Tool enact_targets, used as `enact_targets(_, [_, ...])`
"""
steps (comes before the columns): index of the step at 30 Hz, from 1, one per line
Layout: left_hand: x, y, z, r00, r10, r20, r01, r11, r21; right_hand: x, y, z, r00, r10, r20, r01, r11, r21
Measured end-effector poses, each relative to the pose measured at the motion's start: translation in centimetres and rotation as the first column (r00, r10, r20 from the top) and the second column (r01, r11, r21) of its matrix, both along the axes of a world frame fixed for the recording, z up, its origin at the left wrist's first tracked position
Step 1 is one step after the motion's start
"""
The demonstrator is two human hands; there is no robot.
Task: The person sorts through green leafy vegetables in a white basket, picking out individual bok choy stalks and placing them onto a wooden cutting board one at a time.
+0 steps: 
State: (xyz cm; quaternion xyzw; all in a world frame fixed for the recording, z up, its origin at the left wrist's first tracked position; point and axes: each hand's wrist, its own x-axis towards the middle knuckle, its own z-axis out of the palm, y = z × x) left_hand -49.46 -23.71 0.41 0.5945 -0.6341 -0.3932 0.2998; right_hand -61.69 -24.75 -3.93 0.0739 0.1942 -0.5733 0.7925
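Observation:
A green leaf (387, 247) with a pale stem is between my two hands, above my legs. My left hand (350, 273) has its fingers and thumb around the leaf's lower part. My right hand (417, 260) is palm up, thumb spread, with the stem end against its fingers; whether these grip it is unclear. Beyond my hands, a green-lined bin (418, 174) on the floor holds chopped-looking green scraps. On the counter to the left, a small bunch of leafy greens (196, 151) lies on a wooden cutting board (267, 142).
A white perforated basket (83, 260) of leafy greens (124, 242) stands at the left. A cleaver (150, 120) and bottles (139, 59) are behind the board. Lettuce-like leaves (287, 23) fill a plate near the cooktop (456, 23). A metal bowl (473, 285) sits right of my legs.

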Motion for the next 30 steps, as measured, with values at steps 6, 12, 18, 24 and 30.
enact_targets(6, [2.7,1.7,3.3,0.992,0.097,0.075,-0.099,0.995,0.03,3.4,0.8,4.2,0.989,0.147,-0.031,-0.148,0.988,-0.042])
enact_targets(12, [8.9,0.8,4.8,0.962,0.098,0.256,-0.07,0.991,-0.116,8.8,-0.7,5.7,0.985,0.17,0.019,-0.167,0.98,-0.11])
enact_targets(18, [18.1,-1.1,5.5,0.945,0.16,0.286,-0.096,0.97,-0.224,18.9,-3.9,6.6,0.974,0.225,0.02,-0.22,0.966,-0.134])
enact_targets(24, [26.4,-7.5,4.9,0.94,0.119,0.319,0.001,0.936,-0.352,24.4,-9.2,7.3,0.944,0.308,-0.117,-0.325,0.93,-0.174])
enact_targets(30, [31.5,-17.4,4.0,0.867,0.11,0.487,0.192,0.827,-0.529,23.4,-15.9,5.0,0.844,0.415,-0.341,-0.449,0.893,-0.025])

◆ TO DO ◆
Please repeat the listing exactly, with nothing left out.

◆ PROBLEM SOLUTION ◆
Tool enact_targets, used as `enact_targets(_, [_, ...])`
"""
steps (comes before the columns): index of the step at 30 Hz, from 1, one per line
Layout: left_hand: x, y, z, r00, r10, r20, r01, r11, r21; right_hand: x, y, z, r00, r10, r20, r01, r11, r21
Measured end-effector poses, each relative to the pose measured at the motion's start: translation in centimetres and rotation as the first column (r00, r10, r20 from the top) and the second column (r01, r11, r21) of its matrix, both along the axes of a world frame fixed for the recording, z up, its origin at the left wrist's first tracked position
Step 1 is one step after the motion's start
"""
The demonstrator is two human hands; there is no robot.
Task: The person sorts through green leafy vegetables in a white basket, picking out individual bok choy stalks and placing them onto a wooden cutting board one at a time.
+0 steps: 
State: (xyz cm; quaternion xyzw; all in a world frame fixed for the recording, z up, its origin at the left wrist's first tracked position; point and axes: each hand's wrist, its own x-axis towards the middle knuckle, its own z-axis out of the palm, y = z × x) left_hand -49.46 -23.71 0.41 0.5945 -0.6341 -0.3932 0.2998; right_hand -61.69 -24.75 -3.93 0.0739 0.1942 -0.5733 0.7925
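Observation:
A green leaf (387, 247) with a pale stem is between my two hands, above my legs. My left hand (350, 273) has its fingers and thumb around the leaf's lower part. My right hand (417, 260) is palm up, thumb spread, with the stem end against its fingers; whether these grip it is unclear. Beyond my hands, a green-lined bin (418, 174) on the floor holds chopped-looking green scraps. On the counter to the left, a small bunch of leafy greens (196, 151) lies on a wooden cutting board (267, 142).
A white perforated basket (83, 260) of leafy greens (124, 242) stands at the left. A cleaver (150, 120) and bottles (139, 59) are behind the board. Lettuce-like leaves (287, 23) fill a plate near the cooktop (456, 23). A metal bowl (473, 285) sits right of my legs.
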
Motion for the next 30 steps, as measured, with values at steps 6, 12, 18, 24 and 30.
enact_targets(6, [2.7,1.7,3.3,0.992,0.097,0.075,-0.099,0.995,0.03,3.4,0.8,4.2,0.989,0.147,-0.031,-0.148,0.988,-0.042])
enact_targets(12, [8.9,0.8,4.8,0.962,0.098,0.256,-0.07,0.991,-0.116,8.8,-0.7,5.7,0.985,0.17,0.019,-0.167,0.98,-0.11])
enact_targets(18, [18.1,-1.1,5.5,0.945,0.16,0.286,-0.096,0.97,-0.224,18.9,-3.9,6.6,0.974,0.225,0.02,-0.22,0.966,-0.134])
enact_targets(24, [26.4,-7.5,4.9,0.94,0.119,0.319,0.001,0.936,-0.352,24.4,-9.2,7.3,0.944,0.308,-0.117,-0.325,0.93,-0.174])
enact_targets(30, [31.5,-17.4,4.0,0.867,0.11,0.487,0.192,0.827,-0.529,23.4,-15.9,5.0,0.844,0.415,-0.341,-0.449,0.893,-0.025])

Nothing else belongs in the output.